Managing Network Congestion in AI: The Role of Explicit Congestion Notification (ECN)

Sometimes you have to slow down to speed up

Many years ago, I raced superbikes around the Midwest. One of the key pieces of advice I received then was the concept of slowing down to speed up. Sometimes, going as fast as you can into corners leads to either exiting too slowly or ultimately crashing.

Ethernet can have the same problem when you start experiencing congestion. This congestion can kill performance on an artificial intelligence (AI) or high-performance computing (HPC) network. Instead, you back off the pace a bit before the corner to have better control. Ethernet does the same thing. It will slow down the sending of packets to help alleviate network congestion and improve performance. This is where Explicit Congestion Notification (ECN) comes into play.

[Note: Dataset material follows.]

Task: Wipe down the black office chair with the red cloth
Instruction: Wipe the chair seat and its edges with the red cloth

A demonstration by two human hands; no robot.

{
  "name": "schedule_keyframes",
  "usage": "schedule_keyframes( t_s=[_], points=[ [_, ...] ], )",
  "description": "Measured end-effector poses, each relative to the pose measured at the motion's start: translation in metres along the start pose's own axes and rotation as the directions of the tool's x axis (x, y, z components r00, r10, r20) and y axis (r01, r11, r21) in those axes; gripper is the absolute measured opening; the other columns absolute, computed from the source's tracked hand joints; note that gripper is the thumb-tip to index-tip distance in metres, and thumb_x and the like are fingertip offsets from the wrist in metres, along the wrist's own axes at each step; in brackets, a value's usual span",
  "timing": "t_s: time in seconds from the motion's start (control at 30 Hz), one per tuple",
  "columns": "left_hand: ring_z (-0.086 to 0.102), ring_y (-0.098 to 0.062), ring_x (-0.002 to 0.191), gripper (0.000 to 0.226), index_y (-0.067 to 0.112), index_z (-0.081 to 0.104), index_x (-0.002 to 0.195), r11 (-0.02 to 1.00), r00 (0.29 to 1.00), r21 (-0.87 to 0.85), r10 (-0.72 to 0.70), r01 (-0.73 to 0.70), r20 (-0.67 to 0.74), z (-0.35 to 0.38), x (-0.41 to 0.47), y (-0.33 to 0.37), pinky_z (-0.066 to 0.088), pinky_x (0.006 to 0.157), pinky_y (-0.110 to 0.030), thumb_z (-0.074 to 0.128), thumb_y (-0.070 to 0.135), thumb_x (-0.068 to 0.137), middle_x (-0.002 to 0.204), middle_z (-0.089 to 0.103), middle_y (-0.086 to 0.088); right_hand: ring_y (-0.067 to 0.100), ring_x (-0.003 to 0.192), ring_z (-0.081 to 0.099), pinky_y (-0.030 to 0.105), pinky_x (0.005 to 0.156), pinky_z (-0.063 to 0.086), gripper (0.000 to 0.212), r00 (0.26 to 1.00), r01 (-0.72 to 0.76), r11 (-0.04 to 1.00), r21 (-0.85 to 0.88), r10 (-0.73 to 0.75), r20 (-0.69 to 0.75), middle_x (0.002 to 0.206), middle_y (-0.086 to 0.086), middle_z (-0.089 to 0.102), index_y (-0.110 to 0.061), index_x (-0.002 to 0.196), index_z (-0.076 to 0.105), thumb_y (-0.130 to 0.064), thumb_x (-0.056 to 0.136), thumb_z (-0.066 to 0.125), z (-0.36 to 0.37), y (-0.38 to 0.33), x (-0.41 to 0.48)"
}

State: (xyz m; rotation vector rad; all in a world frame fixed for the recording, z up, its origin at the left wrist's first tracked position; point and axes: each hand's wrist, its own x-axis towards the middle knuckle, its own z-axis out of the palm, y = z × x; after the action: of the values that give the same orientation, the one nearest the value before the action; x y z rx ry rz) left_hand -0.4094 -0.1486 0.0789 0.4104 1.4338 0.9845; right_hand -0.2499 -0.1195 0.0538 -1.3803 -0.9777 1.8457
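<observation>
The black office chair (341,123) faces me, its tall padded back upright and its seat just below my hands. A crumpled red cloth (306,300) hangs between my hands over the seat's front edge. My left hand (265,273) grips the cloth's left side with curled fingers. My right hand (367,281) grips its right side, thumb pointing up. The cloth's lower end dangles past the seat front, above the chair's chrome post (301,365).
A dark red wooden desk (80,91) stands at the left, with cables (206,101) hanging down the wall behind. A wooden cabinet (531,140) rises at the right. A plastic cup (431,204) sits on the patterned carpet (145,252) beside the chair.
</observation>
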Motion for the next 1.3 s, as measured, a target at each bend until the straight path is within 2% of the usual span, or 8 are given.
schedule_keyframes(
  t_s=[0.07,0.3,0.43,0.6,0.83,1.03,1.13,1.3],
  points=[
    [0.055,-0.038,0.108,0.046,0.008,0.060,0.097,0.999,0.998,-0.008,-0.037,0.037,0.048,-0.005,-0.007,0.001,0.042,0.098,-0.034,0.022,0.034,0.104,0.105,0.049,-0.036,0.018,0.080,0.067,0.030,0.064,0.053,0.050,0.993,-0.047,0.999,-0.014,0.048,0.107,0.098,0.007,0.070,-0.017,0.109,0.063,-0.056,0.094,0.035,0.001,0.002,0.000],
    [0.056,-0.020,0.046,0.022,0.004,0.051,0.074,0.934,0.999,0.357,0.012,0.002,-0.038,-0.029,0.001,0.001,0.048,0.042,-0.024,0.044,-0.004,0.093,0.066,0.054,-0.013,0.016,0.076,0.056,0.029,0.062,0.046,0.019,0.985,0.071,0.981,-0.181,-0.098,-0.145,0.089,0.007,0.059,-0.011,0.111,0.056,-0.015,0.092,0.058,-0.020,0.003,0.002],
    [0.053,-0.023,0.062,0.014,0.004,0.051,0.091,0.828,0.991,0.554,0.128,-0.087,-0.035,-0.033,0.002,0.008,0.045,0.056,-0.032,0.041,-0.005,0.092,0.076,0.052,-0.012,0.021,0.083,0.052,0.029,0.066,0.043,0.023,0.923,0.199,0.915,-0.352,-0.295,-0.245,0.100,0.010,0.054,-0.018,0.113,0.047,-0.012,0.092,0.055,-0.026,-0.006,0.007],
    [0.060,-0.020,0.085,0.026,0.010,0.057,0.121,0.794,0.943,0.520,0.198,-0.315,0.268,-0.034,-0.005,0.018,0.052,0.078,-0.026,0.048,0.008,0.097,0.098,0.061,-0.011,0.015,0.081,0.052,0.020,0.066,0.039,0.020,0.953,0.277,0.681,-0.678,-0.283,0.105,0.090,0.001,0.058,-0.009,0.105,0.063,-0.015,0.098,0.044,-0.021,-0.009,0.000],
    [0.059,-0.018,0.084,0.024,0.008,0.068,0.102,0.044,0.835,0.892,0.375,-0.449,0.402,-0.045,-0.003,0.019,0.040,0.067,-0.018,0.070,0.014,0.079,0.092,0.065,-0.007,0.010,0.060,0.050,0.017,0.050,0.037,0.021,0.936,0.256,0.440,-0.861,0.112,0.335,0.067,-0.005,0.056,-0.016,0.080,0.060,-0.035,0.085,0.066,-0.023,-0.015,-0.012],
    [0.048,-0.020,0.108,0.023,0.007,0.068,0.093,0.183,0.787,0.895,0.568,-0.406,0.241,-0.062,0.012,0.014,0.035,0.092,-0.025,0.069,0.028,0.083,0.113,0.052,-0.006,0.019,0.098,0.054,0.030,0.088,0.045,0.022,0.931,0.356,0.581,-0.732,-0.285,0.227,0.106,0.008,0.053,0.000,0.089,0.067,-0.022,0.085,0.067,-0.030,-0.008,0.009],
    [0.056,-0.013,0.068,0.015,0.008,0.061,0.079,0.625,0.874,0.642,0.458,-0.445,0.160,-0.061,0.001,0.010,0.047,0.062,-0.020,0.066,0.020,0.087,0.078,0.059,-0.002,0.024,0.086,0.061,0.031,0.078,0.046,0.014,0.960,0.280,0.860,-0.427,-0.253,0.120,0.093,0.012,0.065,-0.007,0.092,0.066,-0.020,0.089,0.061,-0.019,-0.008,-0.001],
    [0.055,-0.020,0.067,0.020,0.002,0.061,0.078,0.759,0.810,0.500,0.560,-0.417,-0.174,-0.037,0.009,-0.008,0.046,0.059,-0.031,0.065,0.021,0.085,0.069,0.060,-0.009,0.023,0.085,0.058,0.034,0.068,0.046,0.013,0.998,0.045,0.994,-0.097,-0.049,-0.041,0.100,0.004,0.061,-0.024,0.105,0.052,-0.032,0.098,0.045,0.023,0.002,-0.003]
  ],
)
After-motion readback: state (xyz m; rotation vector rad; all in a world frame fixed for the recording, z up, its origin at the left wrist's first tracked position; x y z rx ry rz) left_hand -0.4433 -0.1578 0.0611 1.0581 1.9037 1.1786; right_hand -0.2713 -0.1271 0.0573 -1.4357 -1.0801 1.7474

With ECN, we have a tool to help the network react to congestion points within the fabric. Some of us who have been around in the Frame-Relay days may recall a similar function with FECNs and BECNs. ECN is often paired with Priority-based Flow Control (PFC) and is frequently called Data Center Quantized Congestion Notification (DCQCN)

This is the second in a series of blogs covering the challenges of using Ethernet for GPU networking. The first blog targeted issues around ECMP; this will focus on ECN. PFC will be referred to occasionally, but that will be focused on in a separate blog in the near future.

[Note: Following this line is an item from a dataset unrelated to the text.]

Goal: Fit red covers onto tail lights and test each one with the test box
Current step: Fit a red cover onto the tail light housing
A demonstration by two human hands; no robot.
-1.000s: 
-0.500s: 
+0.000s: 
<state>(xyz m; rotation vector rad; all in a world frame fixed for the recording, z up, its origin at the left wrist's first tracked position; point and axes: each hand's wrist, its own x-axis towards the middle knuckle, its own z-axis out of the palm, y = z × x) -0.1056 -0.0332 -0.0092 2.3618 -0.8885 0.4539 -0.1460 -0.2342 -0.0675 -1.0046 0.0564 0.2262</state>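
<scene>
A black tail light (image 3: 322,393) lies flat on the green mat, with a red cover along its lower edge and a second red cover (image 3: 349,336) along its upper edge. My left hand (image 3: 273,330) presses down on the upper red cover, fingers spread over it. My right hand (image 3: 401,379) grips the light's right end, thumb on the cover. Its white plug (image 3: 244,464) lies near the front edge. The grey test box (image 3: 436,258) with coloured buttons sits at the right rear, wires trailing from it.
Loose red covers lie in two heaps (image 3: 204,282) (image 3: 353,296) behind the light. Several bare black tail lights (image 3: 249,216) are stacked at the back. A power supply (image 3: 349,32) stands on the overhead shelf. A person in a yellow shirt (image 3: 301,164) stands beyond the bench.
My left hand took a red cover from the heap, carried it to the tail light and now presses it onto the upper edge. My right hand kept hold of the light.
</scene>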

History of Explicit Congestion Notification (ECN)

ECN is an extension to the Internet Protocol (IP) and Transmission Control Protocol (TCP), allowing end-to-end network congestion notifications without dropping packets. ECN was initially established for TCP/IP networks in RFC 3168, published in 2001. The primary goal of ECN is to improve network performance by signaling congestion before packet loss occurs, allowing for more efficient and stable data transmission.

In the context of AI network architecture, ECN offers several significant benefits. One of the primary advantages is its ability to provide long-term congestion feedback, which facilitates the adaptive regulation of data transmission rates. This is particularly important in AI workloads, where large datasets and GPU clusters are used for training deep neural networks. By modulating traffic flow in response to congestion signals, ECN helps to maintain low-latency, lossless networks, which are crucial for the efficient training and inference of AI models.

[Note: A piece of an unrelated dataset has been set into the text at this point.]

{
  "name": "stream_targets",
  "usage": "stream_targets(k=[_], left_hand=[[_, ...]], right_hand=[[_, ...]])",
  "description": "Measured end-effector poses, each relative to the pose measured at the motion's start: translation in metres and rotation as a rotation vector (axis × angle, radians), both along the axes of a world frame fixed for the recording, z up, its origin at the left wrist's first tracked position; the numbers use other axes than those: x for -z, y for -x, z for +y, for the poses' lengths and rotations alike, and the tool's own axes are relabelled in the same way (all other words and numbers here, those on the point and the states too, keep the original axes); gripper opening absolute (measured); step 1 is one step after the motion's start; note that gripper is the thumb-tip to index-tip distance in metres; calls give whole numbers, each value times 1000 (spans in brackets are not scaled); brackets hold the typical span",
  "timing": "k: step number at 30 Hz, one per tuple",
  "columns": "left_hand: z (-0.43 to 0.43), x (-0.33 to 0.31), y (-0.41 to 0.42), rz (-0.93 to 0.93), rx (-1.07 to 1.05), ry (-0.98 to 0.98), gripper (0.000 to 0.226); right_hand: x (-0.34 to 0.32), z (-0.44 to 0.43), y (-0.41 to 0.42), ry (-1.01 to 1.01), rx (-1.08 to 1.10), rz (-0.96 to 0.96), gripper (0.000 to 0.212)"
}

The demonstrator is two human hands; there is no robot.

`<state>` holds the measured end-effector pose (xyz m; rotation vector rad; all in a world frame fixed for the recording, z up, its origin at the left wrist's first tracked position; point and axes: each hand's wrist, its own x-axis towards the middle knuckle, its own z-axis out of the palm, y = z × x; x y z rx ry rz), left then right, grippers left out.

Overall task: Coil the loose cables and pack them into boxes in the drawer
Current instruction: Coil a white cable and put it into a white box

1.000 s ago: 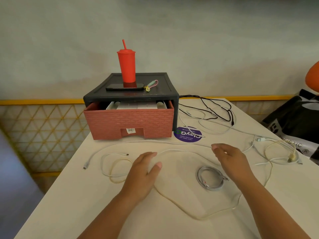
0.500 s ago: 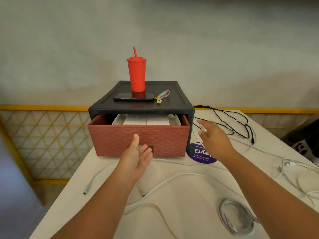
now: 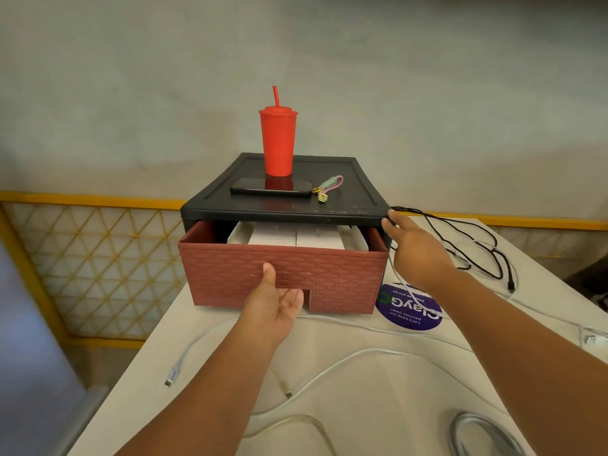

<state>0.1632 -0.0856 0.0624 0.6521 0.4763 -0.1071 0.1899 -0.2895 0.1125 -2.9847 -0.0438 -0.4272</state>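
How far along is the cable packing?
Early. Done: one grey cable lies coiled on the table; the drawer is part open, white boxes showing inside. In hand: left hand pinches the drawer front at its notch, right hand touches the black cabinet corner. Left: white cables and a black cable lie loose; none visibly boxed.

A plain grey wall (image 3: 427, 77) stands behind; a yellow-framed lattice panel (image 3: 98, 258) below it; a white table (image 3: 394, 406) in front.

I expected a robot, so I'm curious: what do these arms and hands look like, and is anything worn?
They are a person's. The left hand and right hand are bare: no gloves, watch or wristbands show, and no sleeve covers either arm in view.
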Motion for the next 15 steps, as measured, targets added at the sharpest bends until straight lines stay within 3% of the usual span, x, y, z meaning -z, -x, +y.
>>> stream_targets(k=[7,15], left_hand=[[3,11,21,-10,-12,1,46],[8,17,64,7,-25,-26,40]], right_hand=[[-4,-3,-1,53,-4,36,77],[-11,-5,-3,84,-13,74,75]])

Implementing ECN in AI network architecture also presents several challenges despite its benefits. One of the main challenges is the complexity of configuring and tuning ECN parameters to achieve optimal performance. This requires a deep understanding of network behavior and careful calibration of ECN thresholds and marking algorithms. In many cases, ECN is paired with PFC to help address congestion control in AI networks. A Meta study showed they experienced this complexity when testing a GPU cluster with 24k nodes.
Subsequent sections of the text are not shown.